The height drawn to the base of the isosceles triangle is 12 cm, and the base itself is 18 cm.
The height drawn to the base of the isosceles triangle is 12 cm, and the base itself is 18 cm. Find the radii of the inscribed in the triangle and circumscribed about the triangle.
Since the triangle is isosceles, the height BH divides the base of the AC into equal segments. AH = CH = AC / 2 = 18/2 = 9 cm.

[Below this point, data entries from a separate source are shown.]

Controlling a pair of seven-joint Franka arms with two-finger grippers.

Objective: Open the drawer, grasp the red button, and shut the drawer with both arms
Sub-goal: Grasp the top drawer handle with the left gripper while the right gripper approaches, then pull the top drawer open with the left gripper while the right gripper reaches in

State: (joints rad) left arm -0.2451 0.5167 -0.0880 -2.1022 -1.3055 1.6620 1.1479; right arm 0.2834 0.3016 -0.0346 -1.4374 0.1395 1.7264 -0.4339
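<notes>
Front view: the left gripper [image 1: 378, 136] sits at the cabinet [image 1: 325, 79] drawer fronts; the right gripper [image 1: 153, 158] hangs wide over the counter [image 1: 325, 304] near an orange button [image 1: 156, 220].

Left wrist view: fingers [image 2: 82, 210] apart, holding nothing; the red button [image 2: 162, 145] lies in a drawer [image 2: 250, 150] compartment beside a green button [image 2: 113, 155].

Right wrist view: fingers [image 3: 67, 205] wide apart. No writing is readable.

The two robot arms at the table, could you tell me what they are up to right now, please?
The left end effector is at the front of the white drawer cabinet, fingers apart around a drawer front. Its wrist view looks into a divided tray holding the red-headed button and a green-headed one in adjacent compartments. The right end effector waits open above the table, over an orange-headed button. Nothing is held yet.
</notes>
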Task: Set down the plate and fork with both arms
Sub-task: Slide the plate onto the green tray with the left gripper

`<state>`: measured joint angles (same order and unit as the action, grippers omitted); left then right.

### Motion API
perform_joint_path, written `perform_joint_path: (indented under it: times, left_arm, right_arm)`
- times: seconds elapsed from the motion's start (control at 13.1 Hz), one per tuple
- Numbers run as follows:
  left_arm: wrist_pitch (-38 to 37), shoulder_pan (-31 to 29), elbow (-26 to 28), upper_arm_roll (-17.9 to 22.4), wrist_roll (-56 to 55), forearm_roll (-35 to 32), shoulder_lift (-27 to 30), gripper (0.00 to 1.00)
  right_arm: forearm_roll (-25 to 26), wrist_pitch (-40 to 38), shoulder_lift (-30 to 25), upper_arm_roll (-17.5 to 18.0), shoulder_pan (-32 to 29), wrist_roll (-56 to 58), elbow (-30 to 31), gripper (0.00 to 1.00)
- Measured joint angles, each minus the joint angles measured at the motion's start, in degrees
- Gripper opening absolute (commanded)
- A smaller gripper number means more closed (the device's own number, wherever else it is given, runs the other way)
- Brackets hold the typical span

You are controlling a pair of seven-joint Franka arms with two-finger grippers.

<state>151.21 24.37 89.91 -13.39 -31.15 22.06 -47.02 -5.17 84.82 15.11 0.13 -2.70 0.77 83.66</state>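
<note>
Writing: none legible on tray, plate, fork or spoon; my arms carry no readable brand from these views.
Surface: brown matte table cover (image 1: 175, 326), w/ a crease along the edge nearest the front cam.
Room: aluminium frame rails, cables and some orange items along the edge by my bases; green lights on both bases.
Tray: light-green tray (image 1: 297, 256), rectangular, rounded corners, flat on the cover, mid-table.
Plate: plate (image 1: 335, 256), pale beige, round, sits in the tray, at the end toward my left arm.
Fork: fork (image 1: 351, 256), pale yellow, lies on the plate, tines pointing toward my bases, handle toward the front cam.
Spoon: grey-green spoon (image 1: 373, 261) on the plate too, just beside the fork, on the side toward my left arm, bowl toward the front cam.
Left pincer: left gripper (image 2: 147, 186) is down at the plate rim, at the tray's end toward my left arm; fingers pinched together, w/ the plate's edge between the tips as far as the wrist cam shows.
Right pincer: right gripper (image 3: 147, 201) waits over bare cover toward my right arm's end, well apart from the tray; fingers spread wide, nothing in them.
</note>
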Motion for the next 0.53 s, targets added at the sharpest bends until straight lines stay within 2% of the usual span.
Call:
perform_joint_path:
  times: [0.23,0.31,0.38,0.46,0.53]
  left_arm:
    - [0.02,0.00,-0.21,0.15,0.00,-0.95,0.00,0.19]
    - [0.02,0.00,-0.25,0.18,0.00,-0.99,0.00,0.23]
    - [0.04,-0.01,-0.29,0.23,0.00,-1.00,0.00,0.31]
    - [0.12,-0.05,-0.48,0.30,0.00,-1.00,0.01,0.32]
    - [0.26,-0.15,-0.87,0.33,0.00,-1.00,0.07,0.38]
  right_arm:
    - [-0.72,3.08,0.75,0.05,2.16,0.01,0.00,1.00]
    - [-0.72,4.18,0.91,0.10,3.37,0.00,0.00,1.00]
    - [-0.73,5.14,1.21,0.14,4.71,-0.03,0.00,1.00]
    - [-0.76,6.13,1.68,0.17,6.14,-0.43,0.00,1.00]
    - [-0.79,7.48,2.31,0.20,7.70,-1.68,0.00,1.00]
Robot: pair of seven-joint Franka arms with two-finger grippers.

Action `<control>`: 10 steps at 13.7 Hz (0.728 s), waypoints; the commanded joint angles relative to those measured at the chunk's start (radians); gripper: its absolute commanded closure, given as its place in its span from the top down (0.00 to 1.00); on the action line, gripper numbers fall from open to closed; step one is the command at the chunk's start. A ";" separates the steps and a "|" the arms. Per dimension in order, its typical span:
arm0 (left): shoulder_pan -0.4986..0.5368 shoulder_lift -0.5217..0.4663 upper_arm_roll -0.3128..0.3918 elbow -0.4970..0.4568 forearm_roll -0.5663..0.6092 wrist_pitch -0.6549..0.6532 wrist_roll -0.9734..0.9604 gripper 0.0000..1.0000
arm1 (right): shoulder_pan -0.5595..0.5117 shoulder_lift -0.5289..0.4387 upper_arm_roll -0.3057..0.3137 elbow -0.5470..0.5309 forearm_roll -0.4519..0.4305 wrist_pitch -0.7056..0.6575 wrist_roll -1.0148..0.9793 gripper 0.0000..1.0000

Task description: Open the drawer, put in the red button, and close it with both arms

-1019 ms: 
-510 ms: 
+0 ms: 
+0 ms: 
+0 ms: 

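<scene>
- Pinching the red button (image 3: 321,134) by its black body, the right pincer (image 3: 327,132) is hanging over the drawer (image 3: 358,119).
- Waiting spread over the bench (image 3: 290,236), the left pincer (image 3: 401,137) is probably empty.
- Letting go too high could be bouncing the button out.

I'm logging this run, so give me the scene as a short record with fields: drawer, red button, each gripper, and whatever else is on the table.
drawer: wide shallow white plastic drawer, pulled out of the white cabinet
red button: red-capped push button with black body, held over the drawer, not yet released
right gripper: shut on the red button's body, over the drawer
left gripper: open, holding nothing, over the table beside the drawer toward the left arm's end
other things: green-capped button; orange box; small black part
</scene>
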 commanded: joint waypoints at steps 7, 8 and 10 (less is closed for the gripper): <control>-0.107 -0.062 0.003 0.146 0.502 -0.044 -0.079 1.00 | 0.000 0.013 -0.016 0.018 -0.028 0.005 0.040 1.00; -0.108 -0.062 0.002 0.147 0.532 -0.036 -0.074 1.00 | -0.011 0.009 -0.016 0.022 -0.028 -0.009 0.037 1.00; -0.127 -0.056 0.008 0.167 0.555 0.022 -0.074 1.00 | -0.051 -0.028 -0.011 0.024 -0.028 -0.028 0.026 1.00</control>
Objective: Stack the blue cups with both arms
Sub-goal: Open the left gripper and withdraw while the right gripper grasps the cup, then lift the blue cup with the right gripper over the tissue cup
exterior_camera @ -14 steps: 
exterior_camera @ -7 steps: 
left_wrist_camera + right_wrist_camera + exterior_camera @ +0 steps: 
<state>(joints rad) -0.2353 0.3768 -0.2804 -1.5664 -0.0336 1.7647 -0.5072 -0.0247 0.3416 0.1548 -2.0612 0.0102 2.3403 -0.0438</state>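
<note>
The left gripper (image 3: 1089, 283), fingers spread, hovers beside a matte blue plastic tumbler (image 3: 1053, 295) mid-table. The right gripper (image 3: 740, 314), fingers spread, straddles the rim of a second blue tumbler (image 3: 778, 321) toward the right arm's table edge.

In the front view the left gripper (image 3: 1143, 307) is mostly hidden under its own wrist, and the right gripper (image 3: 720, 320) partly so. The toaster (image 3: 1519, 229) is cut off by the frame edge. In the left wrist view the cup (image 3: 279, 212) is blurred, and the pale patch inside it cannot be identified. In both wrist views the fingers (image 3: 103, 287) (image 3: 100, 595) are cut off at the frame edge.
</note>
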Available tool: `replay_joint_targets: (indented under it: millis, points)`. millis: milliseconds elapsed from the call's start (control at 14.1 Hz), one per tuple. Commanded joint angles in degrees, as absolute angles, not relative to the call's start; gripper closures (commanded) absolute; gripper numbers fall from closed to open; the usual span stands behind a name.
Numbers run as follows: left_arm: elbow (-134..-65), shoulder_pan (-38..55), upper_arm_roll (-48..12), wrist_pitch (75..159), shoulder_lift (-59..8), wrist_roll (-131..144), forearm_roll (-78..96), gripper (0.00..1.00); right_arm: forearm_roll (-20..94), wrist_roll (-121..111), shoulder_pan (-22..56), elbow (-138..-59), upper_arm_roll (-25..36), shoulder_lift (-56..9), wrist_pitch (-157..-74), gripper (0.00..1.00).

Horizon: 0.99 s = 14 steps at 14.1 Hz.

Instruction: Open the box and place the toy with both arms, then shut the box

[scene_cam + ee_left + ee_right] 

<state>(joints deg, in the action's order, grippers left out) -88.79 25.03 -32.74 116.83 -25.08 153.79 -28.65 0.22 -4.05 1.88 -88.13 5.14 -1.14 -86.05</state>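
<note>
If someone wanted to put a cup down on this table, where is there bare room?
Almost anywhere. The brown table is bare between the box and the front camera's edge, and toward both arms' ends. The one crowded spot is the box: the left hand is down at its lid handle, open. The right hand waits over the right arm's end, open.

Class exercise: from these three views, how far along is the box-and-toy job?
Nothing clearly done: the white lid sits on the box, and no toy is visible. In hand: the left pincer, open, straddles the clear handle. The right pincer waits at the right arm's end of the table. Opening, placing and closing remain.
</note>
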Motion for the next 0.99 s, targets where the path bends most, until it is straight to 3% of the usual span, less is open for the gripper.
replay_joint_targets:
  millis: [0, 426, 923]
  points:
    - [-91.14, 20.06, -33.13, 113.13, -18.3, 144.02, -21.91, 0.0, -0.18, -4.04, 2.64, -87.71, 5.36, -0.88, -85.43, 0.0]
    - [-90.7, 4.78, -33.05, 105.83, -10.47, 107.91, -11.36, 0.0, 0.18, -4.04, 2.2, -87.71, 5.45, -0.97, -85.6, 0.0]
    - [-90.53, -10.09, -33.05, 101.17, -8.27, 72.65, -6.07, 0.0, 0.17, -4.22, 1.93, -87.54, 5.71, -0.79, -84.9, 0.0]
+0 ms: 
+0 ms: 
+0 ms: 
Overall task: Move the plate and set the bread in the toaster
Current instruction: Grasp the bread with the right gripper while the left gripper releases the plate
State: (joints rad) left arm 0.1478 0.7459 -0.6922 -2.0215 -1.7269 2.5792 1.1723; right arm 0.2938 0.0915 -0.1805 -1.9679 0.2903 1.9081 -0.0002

From the right-angled triangle AH, by the Pythagorean theorem, we define the hypotenuse AB.
AB ^ 2 = AH ^ 2 + BH ^ 2 = 9 ^ 2 + 12 ^ 2 = 81 + 144 = 225.
AB = BC = 15 cm.
Let’s calculate the area and semiperimeter of the triangle.
Savs = AC * BH / 2 = 12 * 18/2 = 108 cm2.
p = (AB + BC + AC) / 2 = (15 + 15 + 18) / 2 = 24 cm.
Then the radius of the inscribed circle is: r = S / p = 108/24 = 4.5 cm.
Let’s calculate the radius of the circumscribed circle.
R = (AB * BC * AC) / (4 * S) = 15 * 15 * 18/4 * 108 = 75/8 = 9.375 cm.
Answer: The radius of the inscribed circle is 4.5 cm, the radius of the inscribed circle is 9.375 cm.